What does this establish about who has standing to bring charges of murder? We don’t want it to only be the guardian or the heir, or those persons have a free pass to commit murder. It sort of works with the guardian, since persons who would have been willing to become guardian could have standing. Once the child can live apart from the mother, she has an obligation to transfer guardianship rather than kill the child. Can we find a parallel for heirs? I would have been willing to adopt the victim into my family, so I have standing to bring charges of murder against the heir? Or just anyone can bring charges against the guardian or heir?
Anyhow, this undermines my argument.
Imagine that a pregnant woman is involved in an accident that makes her miscarry. She may be heartbroken by the death of her child, or she might feel relieved of a burden. She gets to choose the significance of that event for her. If she chose not to sue the tortfeasor, who would have standing to sue them against her wishes? This implies she has the power to choose. If instead she confers with an abortionist to terminate her pregnancy, is this really different? If it was an accident, she is within her rights to forgive the person responsible. She could also forgive an attempt at murder against herself, though others might want to prosecute.

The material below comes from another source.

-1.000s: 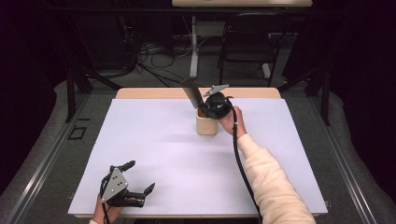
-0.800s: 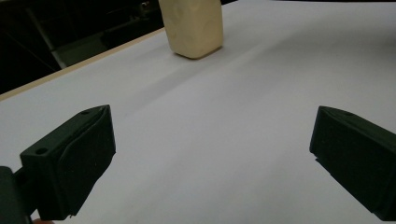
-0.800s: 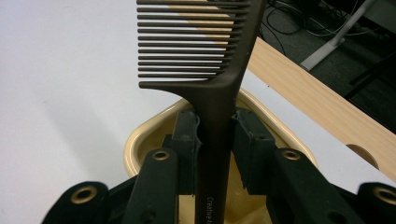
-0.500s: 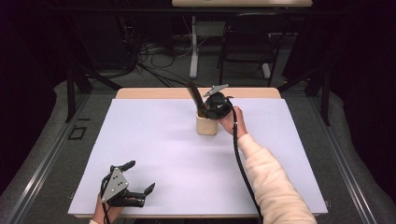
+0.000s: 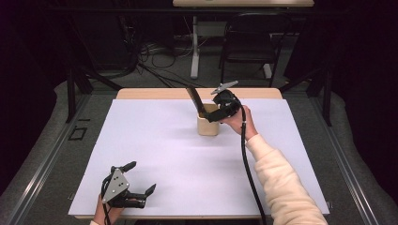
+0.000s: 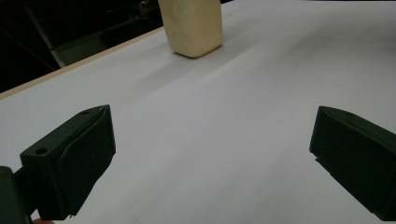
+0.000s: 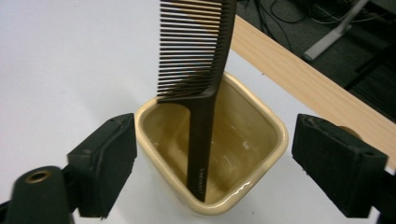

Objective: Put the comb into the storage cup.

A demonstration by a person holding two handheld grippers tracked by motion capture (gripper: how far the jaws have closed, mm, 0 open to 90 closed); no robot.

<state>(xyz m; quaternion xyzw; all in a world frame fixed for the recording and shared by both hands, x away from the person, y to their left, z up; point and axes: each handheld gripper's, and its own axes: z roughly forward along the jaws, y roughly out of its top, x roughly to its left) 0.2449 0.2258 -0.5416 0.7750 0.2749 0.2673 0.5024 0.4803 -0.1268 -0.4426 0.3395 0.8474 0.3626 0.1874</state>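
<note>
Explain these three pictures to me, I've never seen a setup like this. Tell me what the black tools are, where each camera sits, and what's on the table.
A person sits at a white table and holds a hand-operated two-jaw tool in each hand. The high view looks down from above. The other two cameras ride on the tools and look along their black jaws.

The left gripper rests near the table's front edge, jaws open, holding nothing.

The right gripper is at a cream cup far across the table. A black comb stands in the cup, handle down, leaning on the rim. The jaws have just been opening: they now stand wide on either side of the cup, and nothing is gripped.
</note>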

Does the mother get to decide, am I the guardian of a child, or the possessor of a domestic animal or lump of tissue? If I am the guardian of a child, no one may kill my child. If I am the possessor of a domestic animal, I may kill it. If the child cannot be rescued, others must accept her attitude. Once it is possible, they may rescue the child.
Can she bring the child to term and continue to consider it a domestic animal? If so, someone can sue to become guardian. Guardian trumps owner. Can you imagine the court proceeding? One person arguing she owns the child as a domestic animal, the other side arguing that they wish to adopt the child. I think the guardians ought to win, even in the case of an actual domestic animal. If someone is willing to rescue an animal from a factory farm and make it their pet, I think they have a case. Someone willing to rescue a child from being treated as an animal has even better grounds for taking action..

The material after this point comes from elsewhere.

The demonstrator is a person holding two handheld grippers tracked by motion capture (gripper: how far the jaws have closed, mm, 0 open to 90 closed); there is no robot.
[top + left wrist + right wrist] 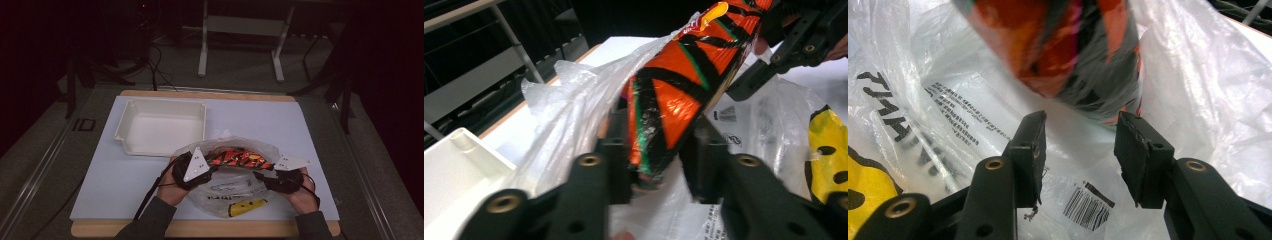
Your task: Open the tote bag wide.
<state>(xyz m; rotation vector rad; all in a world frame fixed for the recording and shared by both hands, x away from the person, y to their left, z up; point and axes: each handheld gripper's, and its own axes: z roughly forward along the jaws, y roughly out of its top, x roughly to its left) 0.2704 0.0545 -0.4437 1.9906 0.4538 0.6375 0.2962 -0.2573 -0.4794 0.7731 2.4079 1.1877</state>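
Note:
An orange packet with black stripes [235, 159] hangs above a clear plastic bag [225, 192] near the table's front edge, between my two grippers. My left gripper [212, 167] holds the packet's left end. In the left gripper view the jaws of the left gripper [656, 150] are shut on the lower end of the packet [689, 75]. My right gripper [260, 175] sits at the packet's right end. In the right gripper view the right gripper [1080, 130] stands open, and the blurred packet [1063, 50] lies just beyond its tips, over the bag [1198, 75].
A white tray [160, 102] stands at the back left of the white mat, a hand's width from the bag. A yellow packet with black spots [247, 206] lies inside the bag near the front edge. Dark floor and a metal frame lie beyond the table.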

When should we have empathy for the potential child? Do we have empathy for unferilized eggs and individual sperm cells? Why? Now conception happens. Why should I feel empathy for a single cell organism? The cell may divide and become embedded in the mother's womb. When should I feel empathy? I think it is when the mother commits to herself to the pregnancy. And if she changes her mind before the child can feasibly be rescued, I do not want to coerce her to fulfill her commitment. I think it should be voluntary from beginning to end. No one should hold a gun to her head, even if they promise to take custody of the child at the earliest possible and agreeable moment.
This is a draft, feel free to suggest improvements in the comments.